▸ **Exercise aim**:
Give again, word for word, every line below from the one that has "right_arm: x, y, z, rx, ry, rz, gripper" through the one that has "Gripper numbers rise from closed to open", both included, and no others.

▸ **Material supplied**:
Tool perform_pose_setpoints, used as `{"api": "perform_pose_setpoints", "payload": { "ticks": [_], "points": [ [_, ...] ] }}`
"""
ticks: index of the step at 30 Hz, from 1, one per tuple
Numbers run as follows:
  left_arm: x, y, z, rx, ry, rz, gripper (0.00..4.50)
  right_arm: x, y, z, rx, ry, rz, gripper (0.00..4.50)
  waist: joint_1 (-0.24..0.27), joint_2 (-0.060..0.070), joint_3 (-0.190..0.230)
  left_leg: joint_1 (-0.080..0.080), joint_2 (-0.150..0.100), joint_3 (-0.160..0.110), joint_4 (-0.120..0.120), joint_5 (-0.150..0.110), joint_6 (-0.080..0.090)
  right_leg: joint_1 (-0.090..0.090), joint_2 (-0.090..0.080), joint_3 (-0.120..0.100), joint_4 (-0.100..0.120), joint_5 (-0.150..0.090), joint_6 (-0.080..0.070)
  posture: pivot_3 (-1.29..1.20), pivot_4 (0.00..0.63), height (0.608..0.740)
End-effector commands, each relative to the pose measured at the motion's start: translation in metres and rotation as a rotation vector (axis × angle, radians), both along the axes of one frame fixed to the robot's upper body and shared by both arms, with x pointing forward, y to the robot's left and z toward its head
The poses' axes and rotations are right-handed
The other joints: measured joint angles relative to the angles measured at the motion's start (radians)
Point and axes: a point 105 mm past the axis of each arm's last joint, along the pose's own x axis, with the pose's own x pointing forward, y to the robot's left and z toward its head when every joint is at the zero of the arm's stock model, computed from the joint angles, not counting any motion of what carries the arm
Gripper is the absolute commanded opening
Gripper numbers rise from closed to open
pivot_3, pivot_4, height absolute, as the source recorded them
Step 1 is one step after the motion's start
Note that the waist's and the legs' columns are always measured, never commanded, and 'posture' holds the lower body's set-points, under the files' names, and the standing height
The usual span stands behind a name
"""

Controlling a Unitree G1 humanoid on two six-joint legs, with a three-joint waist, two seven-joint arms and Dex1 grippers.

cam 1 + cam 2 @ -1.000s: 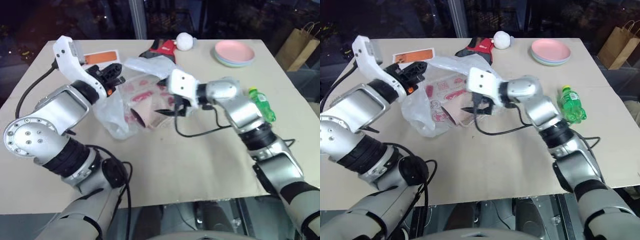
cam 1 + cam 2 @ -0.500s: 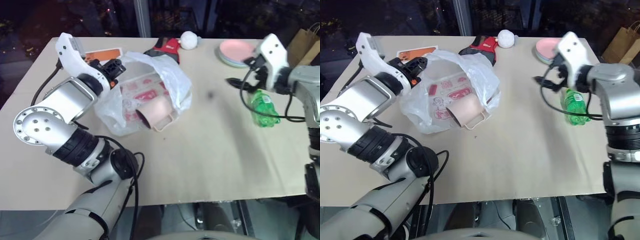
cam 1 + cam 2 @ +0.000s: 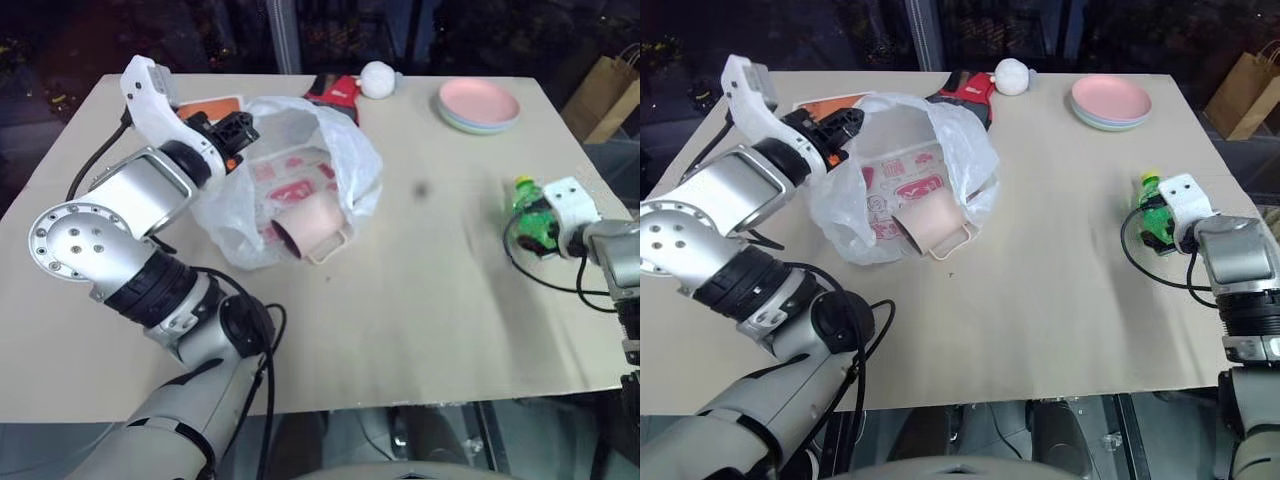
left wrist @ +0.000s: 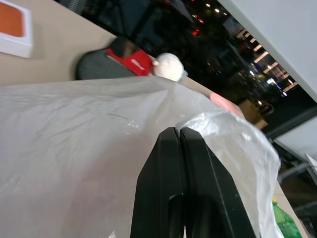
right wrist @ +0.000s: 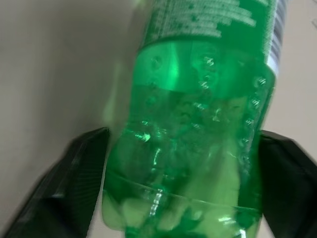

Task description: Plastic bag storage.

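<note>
- Left eye view: the thin translucent white plastic bag with red print sits at about 10 o'clock on the beige tabletop, mouth held up and open. A pink plastic mug lies on its side at the bag's opening. The left gripper pinches the bag's rim at the bag's 10 o'clock.
- Right eye view: the right gripper is down at the green plastic bottle, at 3 o'clock on the table, well apart from the bag. Stacked pastel plates at 1 o'clock; red-and-dark glove and white ball at 12.
- Left wrist view: black fingers pressed together on the bag film.
- Right wrist view: fingers stand wide, one either side of the bottle's base; contact unclear.
- Judgement: step in hand is fetching the bottle for loading. Next calls for clamping the bottle, then carrying it to the open mouth while the left hand holds the rim up.
</note>
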Motion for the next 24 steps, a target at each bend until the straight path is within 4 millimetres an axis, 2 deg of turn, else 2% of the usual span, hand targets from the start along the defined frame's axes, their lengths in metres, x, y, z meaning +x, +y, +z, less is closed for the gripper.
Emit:
{"api": "perform_pose_setpoints", "payload": {
  "ticks": [1, 5, 7, 9, 12, 14, 16, 18, 21, 22, 24],
  "points": [
    [-0.003, 0.000, 0.009, 0.020, -0.037, -0.005, 0.00, 0.004, -0.006, 0.006, 0.010, -0.048, -0.031, 3.18, 0.000, 0.000, 0.000, 0.000, 0.000, 0.000, 0.000, 0.000, 0.000, 0.001, 0.000, 0.000, 0.000, 0.000, 0.000, 0.00, 0.150, 0.740],
    [-0.003, -0.001, 0.009, 0.020, -0.037, -0.009, 0.00, 0.011, -0.005, 0.023, 0.017, -0.143, -0.014, 3.18, -0.001, 0.000, 0.000, 0.001, 0.000, 0.000, 0.001, 0.000, 0.000, 0.001, 0.000, 0.000, 0.000, 0.001, 0.001, 0.00, 0.150, 0.740],
    [-0.002, -0.001, 0.009, 0.021, -0.037, -0.011, 0.00, 0.016, 0.005, 0.038, 0.033, -0.219, 0.065, 3.18, -0.001, 0.000, 0.000, 0.000, 0.000, 0.000, 0.002, 0.000, 0.000, 0.001, 0.000, 0.000, 0.000, 0.001, 0.002, 0.00, 0.150, 0.740],
    [-0.002, -0.001, 0.008, 0.021, -0.037, -0.012, 0.00, 0.016, 0.035, 0.058, 0.106, -0.315, 0.282, 3.18, -0.003, 0.002, 0.001, 0.000, 0.000, 0.000, 0.002, 0.000, 0.000, 0.001, 0.000, 0.000, 0.000, 0.001, 0.002, 0.00, 0.150, 0.740],
    [-0.002, -0.001, 0.008, 0.021, -0.035, -0.017, 0.00, -0.002, 0.076, 0.091, 0.279, -0.405, 0.575, 3.18, -0.006, 0.005, 0.003, 0.000, 0.000, 0.000, 0.001, 0.000, 0.000, 0.000, 0.000, 0.000, 0.000, 0.001, 0.002, 0.00, 0.150, 0.740],
    [-0.001, -0.003, 0.006, 0.023, -0.029, -0.026, 0.00, -0.031, 0.111, 0.119, 0.429, -0.451, 0.822, 3.18, -0.005, 0.006, 0.004, 0.000, 0.000, 0.000, 0.000, 0.000, 0.000, 0.000, 0.001, 0.000, -0.001, 0.001, 0.002, 0.00, 0.150, 0.740],
    [0.000, -0.006, 0.005, 0.024, -0.025, -0.035, 0.00, -0.060, 0.139, 0.134, 0.532, -0.420, 1.018, 3.18, 0.000, 0.006, 0.004, -0.002, 0.000, -0.002, -0.001, 0.000, 0.000, 0.000, 0.000, -0.001, -0.002, 0.001, 0.002, 0.00, 0.150, 0.740],
    [0.000, -0.008, 0.004, 0.022, -0.024, -0.044, 0.00, -0.082, 0.162, 0.133, 0.571, -0.345, 1.162, 3.18, 0.004, 0.006, 0.004, -0.002, 0.000, -0.002, -0.001, 0.000, 0.000, 0.000, 0.000, -0.001, -0.003, 0.001, 0.002, 0.00, 0.150, 0.740],
    [0.001, -0.012, 0.003, 0.019, -0.022, -0.063, 0.00, -0.116, 0.208, 0.119, 0.626, -0.179, 1.360, 3.18, 0.004, 0.006, 0.004, -0.002, 0.000, -0.004, 0.000, 0.000, 0.000, 0.002, 0.000, -0.004, -0.003, 0.001, 0.002, 0.00, 0.150, 0.740],
    [0.001, -0.013, 0.002, 0.019, -0.023, -0.068, 0.00, -0.119, 0.216, 0.115, 0.633, -0.154, 1.375, 3.18, 0.003, 0.006, 0.004, -0.002, 0.000, -0.004, 0.001, 0.000, 0.001, 0.002, 0.000, -0.004, -0.002, 0.001, 0.001, 0.00, 0.150, 0.740],
    [0.000, -0.015, 0.002, 0.020, -0.026, -0.079, 0.00, -0.112, 0.227, 0.104, 0.632, -0.130, 1.326, 3.18, 0.003, 0.006, 0.004, -0.001, 0.000, -0.005, 0.001, -0.001, 0.001, 0.002, 0.000, -0.004, -0.001, 0.001, 0.001, 0.00, 0.150, 0.740]
  ]
}}
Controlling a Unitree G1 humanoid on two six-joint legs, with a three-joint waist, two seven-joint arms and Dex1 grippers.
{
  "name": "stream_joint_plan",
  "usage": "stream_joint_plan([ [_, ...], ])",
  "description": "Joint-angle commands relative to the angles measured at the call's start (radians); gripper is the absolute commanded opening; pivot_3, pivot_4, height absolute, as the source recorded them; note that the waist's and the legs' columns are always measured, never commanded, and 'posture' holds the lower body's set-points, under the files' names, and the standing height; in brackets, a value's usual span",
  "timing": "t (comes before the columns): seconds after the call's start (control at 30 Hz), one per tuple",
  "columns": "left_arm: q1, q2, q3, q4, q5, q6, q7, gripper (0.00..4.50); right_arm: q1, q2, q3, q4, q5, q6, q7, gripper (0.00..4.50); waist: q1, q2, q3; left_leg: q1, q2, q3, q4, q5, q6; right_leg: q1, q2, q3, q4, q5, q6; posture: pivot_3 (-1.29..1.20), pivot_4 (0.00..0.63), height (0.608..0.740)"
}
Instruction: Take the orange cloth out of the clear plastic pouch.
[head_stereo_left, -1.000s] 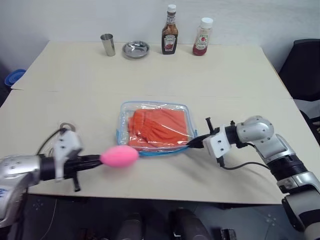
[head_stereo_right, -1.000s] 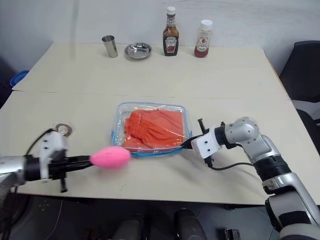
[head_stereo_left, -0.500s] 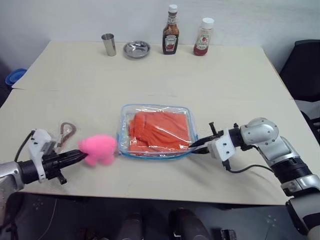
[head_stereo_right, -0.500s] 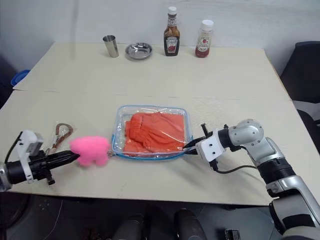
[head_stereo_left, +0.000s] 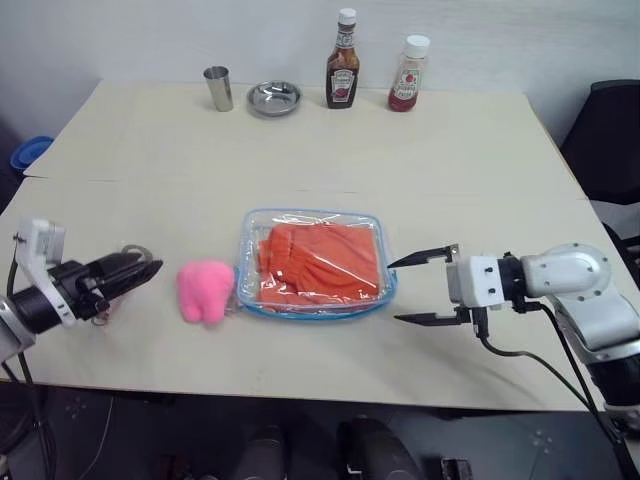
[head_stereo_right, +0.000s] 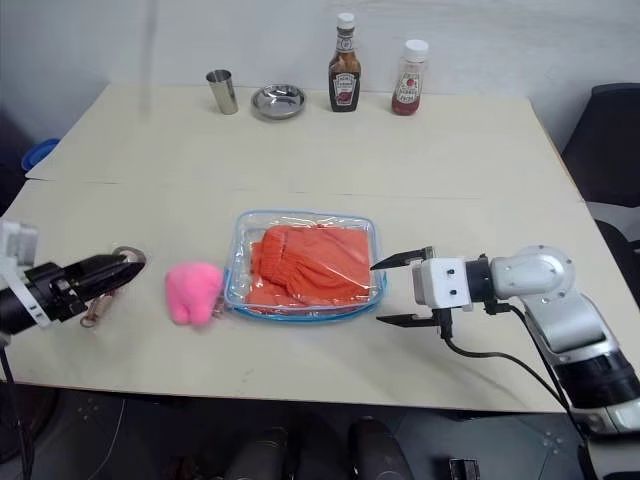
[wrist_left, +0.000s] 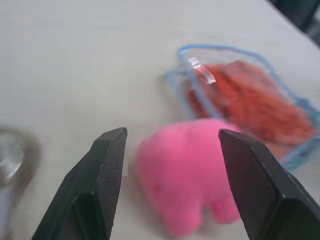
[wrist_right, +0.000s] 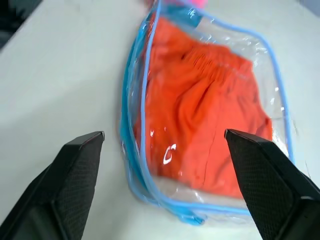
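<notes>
The clear plastic pouch (head_stereo_left: 310, 213) lies flat at the middle of the table with the orange cloth (head_stereo_left: 320, 262) folded inside it. Its pink pom-pom (head_stereo_left: 206, 291) rests on the table by the pouch's left edge. My left gripper (head_stereo_left: 150, 270) hovers left of the pom-pom, a short way from it, pointing at it. It is open and empty, as the left wrist view shows (wrist_left: 172, 134). My right gripper (head_stereo_left: 395, 292) stands open just off the pouch's right edge with nothing between its fingers. In the right wrist view (wrist_right: 164, 134) the pouch (wrist_right: 143, 75) and the cloth (wrist_right: 200, 115) lie ahead of it.
At the table's far edge stand a steel cup (head_stereo_left: 215, 89), a steel bowl (head_stereo_left: 273, 98) and two sauce bottles (head_stereo_left: 340, 60) (head_stereo_left: 404, 73). A small metal clip (head_stereo_right: 112, 262) lies by my left gripper. A black chair (head_stereo_left: 610, 130) stands at the right.
Both grippers have opened. The left one let go of the pom-pom and drew back left; the pom-pom now lies on the table. The right one released the pouch's corner and backed off right.
</notes>
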Motion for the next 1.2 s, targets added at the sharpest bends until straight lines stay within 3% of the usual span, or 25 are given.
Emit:
stream_joint_plan([
  [0.03, -0.046, 0.084, -0.123, -0.189, -0.046, -0.044, -0.090, 3.10, 0.037, -0.015, -0.057, -0.141, 0.063, 0.122, -0.051, 4.04, 0.000, 0.000, 0.000, 0.000, 0.000, 0.000, 0.000, 0.001, -0.003, 0.000, 0.000, 0.000, 0.000, 0.000, 0.000, 0.00, 0.150, 0.740],
  [0.2, -0.101, 0.167, -0.480, -0.211, 0.248, -0.362, -0.203, 3.10, 0.098, -0.031, -0.076, -0.230, 0.080, 0.205, -0.056, 4.04, -0.003, 0.001, 0.000, 0.002, -0.001, 0.001, -0.003, 0.003, -0.005, 0.000, 0.000, 0.001, -0.001, 0.000, 0.000, 0.00, 0.150, 0.740],
  [0.33, -0.218, 0.131, -0.709, -0.063, 0.490, -0.621, -0.246, 3.10, 0.126, -0.032, -0.095, -0.283, 0.107, 0.272, -0.072, 4.04, -0.001, 0.001, 0.000, 0.002, -0.001, 0.001, -0.004, 0.003, -0.004, 0.000, 0.001, 0.002, -0.001, 0.000, 0.000, 0.00, 0.150, 0.740],
  [0.43, -0.300, 0.083, -0.814, 0.053, 0.622, -0.765, -0.252, 3.10, 0.160, -0.028, -0.114, -0.313, 0.116, 0.295, -0.086, 4.04, 0.001, 0.001, 0.000, 0.001, -0.001, 0.001, -0.005, 0.003, -0.004, -0.001, 0.001, 0.001, -0.001, 0.000, 0.000, 0.00, 0.150, 0.740],
  [0.63, -0.365, 0.024, -0.864, 0.148, 0.680, -0.873, -0.309, 3.10, 0.195, -0.020, -0.132, -0.343, 0.114, 0.319, -0.119, 4.04, -0.001, 0.001, 0.000, 0.000, -0.001, 0.002, -0.004, 0.003, -0.003, -0.001, 0.001, 0.002, -0.002, 0.000, 0.000, 0.00, 0.150, 0.740],
  [0.87, -0.403, -0.036, -0.844, 0.095, 0.579, -0.753, -0.387, 3.10, 0.210, -0.018, -0.134, -0.357, 0.109, 0.325, -0.140, 4.04, 0.001, 0.001, 0.000, 0.000, -0.001, 0.002, -0.002, 0.003, -0.003, -0.001, 0.001, 0.002, -0.001, 0.000, 0.000, 0.00, 0.150, 0.740],
  [1.17, -0.388, 0.001, -0.882, 0.145, 0.737, -0.897, -0.392, 3.10, 0.204, -0.026, -0.136, -0.363, 0.111, 0.331, -0.145, 4.04, 0.001, 0.001, 0.000, 0.000, -0.001, 0.002, -0.002, 0.003, -0.004, -0.001, 0.001, 0.002, 0.000, 0.000, 0.000, 0.00, 0.150, 0.740],
  [1.2, -0.387, -0.011, -0.875, 0.156, 0.741, -0.910, -0.382, 2.91, 0.203, -0.026, -0.137, -0.362, 0.112, 0.331, -0.145, 4.06, 0.001, 0.001, 0.000, 0.000, -0.001, 0.002, -0.002, 0.003, -0.004, -0.001, 0.001, 0.002, 0.000, 0.000, 0.000, 0.00, 0.150, 0.740],
])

▸ **Written response**:
  right_arm: x, y, z, rx, ry, rz, gripper (0.00..4.50)
  waist: joint_1 (-0.24..0.27), joint_2 (-0.060..0.070), joint_3 (-0.190..0.230)
  left_leg: joint_1 (-0.080..0.080), joint_2 (-0.150..0.100), joint_3 (-0.160..0.110), joint_4 (-0.120..0.120), joint_5 (-0.150..0.110), joint_6 (-0.080..0.090)
  right_leg: joint_1 (-0.090..0.090), joint_2 (-0.090..0.080), joint_3 (-0.120..0.100), joint_4 (-0.100..0.120), joint_5 (-0.150..0.090), joint_6 (-0.080..0.070)
  posture: pivot_3 (-1.29..1.20), pivot_4 (0.00..0.63), height (0.608..0.740)
End-effector commands, each relative to the pose measured at the motion's start: translation in metres and rotation as a rotation vector (axis × angle, radians), both along the axes of one frame fixed to the robot's upper body and shared by both arms, with x pointing forward, y to the robot's left and z toward its head
The poses' axes and rotations are right-handed
The other joints: measured joint angles relative to the angles measured at the motion's start (radians)
Point and axes: a point 105 mm past the axis of each arm's last joint, along the pose's own x axis, with the pose's own x pointing forward, y to the robot's left and z toward its head when every joint is at the zero of the arm's stock model, computed from the joint angles, not counting any motion of what carries the arm
Gripper is the absolute commanded opening
Gripper numbers rise from closed to open

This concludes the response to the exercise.